The scale isn’t that legible, but it shows the age-adjusted rate of all brain cancers has been fairly stable at around 6 to 6.5 cases per 100,000 people from 1992 to 2007. You can get similar data for the US from the SEER web site; it shows very similar rates and over the last several years rates are stable or if anything decreasing. I’ve seen other data suggesting the rate of glioma could be around 3 per 100,000, so if there was a significant trend in glioma rates there should be some indication of a trend in total brain cancer rates. Now this doesn’t mean that there couldn’t be an effect on a small population subgroup (e.g. heavy users of cellphones) that doesn’t show up in the population-level statistics. Indeed, one of the studies mentioned in the IARC release is the Interphone study. One of the papers published from this study showed a marginal increase in glioma in the heaviest users of cellphones, but the results were of borderline significance and not strong enough to be convincing (consistent with IARC’s classification of the evidence as “limited”). The authors noted that some of the users reported what they considered to be implausible levels of cell phone use, suggesting some level of recall bias. The cancers involved are also relatively rare.

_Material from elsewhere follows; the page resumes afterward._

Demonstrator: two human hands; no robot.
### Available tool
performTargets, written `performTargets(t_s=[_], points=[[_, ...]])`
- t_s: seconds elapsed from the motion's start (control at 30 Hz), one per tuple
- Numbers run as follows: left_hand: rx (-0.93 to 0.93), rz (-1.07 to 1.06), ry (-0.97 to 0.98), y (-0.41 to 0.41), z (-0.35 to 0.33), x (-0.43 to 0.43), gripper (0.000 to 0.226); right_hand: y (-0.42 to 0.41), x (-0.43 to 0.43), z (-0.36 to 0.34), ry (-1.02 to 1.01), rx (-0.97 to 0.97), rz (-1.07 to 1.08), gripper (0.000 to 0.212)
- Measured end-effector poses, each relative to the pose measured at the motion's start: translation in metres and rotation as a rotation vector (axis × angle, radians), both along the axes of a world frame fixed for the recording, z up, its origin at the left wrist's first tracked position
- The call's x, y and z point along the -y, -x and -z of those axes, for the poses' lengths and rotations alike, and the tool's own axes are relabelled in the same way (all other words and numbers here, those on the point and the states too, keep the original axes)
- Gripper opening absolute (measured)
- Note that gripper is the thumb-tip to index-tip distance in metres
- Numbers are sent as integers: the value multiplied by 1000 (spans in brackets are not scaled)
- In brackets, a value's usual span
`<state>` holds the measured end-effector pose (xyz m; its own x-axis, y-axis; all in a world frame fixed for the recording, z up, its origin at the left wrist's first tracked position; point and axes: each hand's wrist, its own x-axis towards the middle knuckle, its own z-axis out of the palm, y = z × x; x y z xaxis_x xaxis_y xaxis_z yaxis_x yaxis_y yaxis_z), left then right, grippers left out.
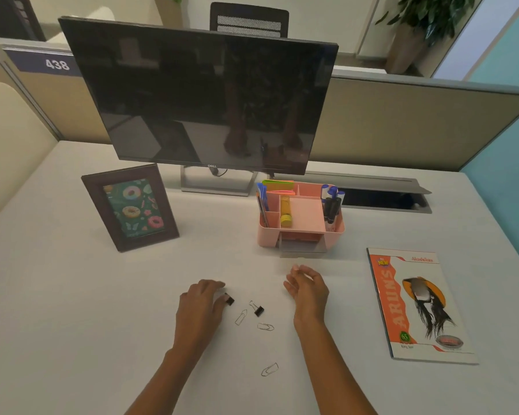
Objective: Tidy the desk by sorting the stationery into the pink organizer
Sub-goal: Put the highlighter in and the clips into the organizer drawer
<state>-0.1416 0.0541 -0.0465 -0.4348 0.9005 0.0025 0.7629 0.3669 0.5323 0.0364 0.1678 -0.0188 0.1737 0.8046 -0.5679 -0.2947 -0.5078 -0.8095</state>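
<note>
the pink organizer stands on the white desk just in front of the monitor, its small grey drawer facing the person and pulled out a little. blue pens stand upright in its left slot, dark markers with blue caps in the right slot, green and pink sticky notes sit at the back, and a yellow glue stick lies in the middle tray with its long axis running front to back. near the desk's front edge, the left hand rests palm down with its fingertips on or just touching a small black binder clip; whether it is pinched cannot be told. a second black binder clip lies just to the right, its wire handles pointing up-left. three wire paper clips lie loose: one slanted beside the clips, one lying nearly sideways, one closer to the person. the right hand hovers empty, fingers loosely curled, between the clips and the organizer. a picture frame stands at left; an orange notebook lies at right.
</note>
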Motion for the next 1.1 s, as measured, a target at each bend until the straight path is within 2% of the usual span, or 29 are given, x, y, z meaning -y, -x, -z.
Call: performTargets(t_s=[0.1,0.2,0.37,0.57,0.67,0.93,1.1], points=[[-40,5,15,-5,5,6,25,4,26,10,-225,416,-310,11],[-79,9,29,-10,5,7,29,8,51,20,-424,720,-604,19],[-141,17,37,-18,3,5,30,12,73,30,-635,985,-848,30],[-129,20,26,-26,2,3,29,13,73,29,-751,1170,-878,23],[-101,44,22,-31,1,0,27,11,69,27,-794,1173,-880,19],[55,71,-16,-42,-8,-18,29,-4,20,-23,-878,1076,-537,17],[107,86,-21,-49,-11,-25,31,-12,-21,-33,-893,1137,-486,17]])
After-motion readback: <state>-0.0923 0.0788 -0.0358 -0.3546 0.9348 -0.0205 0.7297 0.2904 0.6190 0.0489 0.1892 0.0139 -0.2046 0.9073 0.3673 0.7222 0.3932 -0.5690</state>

So in the end, what do we know? We know there is at least one study that showed suggestive evidence of carcinogenicity, but the data were not very conclusive, and the effect being due to random chance, study bias, or confounding factors cannot be ruled out. The cancers involved are also relatively rare, indicating the actual incidence would not be very high even if this effect is real, and the effect, dubious as it is, was only identified in the very heaviest users of cellphones. This means that there is still no reason for most people to be worried. If you are an extremely heavy user of cellphones, then maybe you want to take a precautionary approach and take steps to reduce your exposure – the odds of getting brain cancer aren’t high and the evidence that cellphone use is associated is not convincing, but given that malignant brain cancer is pretty serious and unpleasant taking reasonable steps like reducing cellphone use to more normal levels or using a headset is probably reasonable. I’d also be careful about young children making excessive use of cellphones – again there’s no convincing evidence of an effect, but children are often more susceptible to this sort of effect, since their brains are still developing, and since the extensive use of cellphones by children is a relatively recent phenomenon if there are any effects they might not be apparent yet. Besides, does a young child really need to be using a cellphone all the time? I don’t think the odds of an adverse effect are very high, between the dubious nature of the link and the rarity of the particular cancers involved, but given the severity of the potential effect I personally don’t see a problem with taking at least a few basic precautions, particularly if they don’t significantly offset the benefits of cellphones. For most people, though, I don’t see any need to panic or change habits at this time. If the actual IARC monograph or the summary to be published in the Lancet change my opinion, I’ll address that when they are published.